> _Goal of the exercise_
Using the exact wording, repeat every line of the material.

=== Information supplied ===

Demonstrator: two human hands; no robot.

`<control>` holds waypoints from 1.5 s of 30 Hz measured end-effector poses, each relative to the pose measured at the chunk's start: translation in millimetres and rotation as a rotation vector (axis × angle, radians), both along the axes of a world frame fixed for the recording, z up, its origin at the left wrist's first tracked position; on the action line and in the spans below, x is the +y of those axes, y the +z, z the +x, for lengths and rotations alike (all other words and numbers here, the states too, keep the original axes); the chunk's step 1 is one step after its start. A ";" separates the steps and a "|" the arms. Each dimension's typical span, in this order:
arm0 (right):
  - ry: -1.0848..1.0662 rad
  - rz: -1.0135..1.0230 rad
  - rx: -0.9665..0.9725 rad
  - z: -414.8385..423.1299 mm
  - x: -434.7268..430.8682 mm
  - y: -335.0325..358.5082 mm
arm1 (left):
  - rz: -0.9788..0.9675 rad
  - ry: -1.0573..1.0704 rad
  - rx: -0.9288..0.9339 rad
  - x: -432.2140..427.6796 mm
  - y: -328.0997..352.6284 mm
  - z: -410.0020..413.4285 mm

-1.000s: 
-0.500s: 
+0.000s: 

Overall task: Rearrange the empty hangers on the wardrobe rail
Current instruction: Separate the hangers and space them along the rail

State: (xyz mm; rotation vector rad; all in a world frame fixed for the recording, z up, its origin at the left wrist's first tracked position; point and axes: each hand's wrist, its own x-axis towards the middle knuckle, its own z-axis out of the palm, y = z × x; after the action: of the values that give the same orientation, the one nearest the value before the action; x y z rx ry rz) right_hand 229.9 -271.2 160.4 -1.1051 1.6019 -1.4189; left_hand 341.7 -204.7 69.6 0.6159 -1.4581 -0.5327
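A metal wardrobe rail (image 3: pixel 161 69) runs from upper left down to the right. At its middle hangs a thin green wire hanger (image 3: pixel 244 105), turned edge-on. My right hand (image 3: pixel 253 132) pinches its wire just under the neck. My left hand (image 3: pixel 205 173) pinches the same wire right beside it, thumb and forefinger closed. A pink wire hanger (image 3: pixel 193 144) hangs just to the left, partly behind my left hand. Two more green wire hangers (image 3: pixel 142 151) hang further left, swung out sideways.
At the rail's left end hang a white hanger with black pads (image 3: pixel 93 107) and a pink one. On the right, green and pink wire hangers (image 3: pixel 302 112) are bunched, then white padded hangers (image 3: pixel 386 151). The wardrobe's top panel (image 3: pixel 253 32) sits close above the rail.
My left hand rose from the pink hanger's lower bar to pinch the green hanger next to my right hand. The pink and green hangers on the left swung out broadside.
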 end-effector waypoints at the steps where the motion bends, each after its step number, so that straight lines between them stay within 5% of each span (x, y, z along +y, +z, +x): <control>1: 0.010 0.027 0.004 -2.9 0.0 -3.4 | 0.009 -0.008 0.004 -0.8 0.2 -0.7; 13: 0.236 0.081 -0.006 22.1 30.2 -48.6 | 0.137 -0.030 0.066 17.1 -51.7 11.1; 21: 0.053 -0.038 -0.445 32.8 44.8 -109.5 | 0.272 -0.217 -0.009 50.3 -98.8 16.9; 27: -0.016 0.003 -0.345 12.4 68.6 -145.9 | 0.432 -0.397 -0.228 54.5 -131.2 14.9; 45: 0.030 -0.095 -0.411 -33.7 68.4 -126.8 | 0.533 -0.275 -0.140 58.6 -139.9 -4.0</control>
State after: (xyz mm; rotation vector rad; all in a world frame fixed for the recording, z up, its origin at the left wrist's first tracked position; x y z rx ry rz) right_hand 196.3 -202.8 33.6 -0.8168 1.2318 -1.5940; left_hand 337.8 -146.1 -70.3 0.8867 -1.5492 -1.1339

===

> _Answer_
Demonstrator: two human hands; no robot.

`<control>` holds waypoints from 1.5 s of 30 Hz measured end-effector poses, each relative to the pose measured at the chunk's start: translation in millimetres and rotation as a rotation vector (axis × angle, radians), both along the axes of a world frame fixed for the recording, z up, its origin at the left wrist's first tracked position; on the action line and in the spans below, x is the +y of those axes, y the +z, z the +x, for lengths and rotations alike (all other words and numbers here, the states too, keep the original axes); the chunk's step 1 is one step after its start. A ";" separates the steps and a "|" the arms. Each dimension's typical span, in this order:
arm0 (right):
  - ry: -1.0848..1.0662 rad
  - rz: -1.0135..1.0230 rad
  - rx: -0.9665..0.9725 rad
  - z: -414.8385..423.1299 mm
  - x: -434.7268..430.8682 mm
  - y: -335.0325..358.5082 mm
arm1 (left):
  - rz: -0.9788..0.9675 rad
  - ry: -1.0573..1.0704 rad
  - rx: -0.9288..0.9339 rad
  - x: -432.2140..427.6796 mm
  - y: -328.0997..352.6284 mm
  - z: -410.0020..413.4285 mm

-1.000s: 
-0.500s: 
+0.000s: 

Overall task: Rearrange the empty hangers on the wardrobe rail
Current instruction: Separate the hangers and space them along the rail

State: (xyz mm; rotation vector rad; all in a world frame fixed for the recording, z up, its origin at the left wrist's first tracked position; point and axes: each hand's wrist, its own x-axis towards the middle knuckle, its own z-axis out of the palm, y = z × x; after the action: of the values that give the same orientation, the one nearest the value before the action; x y z rx ry rz) right_hand 229.9 -271.2 160.4 -1.1051 1.6019 -1.4189; left_hand 341.7 -204.7 69.6 0.6159 -1.4581 -0.5327
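A metal wardrobe rail (image 3: pixel 161 69) runs from upper left down to the right. At its middle hangs a thin green wire hanger (image 3: pixel 244 105), turned edge-on. My right hand (image 3: pixel 253 132) pinches its wire just under the neck. My left hand (image 3: pixel 205 173) pinches the same wire right beside it, thumb and forefinger closed. A pink wire hanger (image 3: pixel 193 144) hangs just to the left, partly behind my left hand. Two more green wire hangers (image 3: pixel 142 151) hang further left, swung out sideways.
At the rail's left end hang a white hanger with black pads (image 3: pixel 93 107) and a pink one. On the right, green and pink wire hangers (image 3: pixel 302 112) are bunched, then white padded hangers (image 3: pixel 386 151). The wardrobe's top panel (image 3: pixel 253 32) sits close above the rail.
My left hand rose from the pink hanger's lower bar to pinch the green hanger next to my right hand. The pink and green hangers on the left swung out broadside.
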 end-effector waypoints at the steps where the motion bends, each after its step number, so that straight lines between them stay within 5% of each span (x, y, z along +y, +z, +x): <control>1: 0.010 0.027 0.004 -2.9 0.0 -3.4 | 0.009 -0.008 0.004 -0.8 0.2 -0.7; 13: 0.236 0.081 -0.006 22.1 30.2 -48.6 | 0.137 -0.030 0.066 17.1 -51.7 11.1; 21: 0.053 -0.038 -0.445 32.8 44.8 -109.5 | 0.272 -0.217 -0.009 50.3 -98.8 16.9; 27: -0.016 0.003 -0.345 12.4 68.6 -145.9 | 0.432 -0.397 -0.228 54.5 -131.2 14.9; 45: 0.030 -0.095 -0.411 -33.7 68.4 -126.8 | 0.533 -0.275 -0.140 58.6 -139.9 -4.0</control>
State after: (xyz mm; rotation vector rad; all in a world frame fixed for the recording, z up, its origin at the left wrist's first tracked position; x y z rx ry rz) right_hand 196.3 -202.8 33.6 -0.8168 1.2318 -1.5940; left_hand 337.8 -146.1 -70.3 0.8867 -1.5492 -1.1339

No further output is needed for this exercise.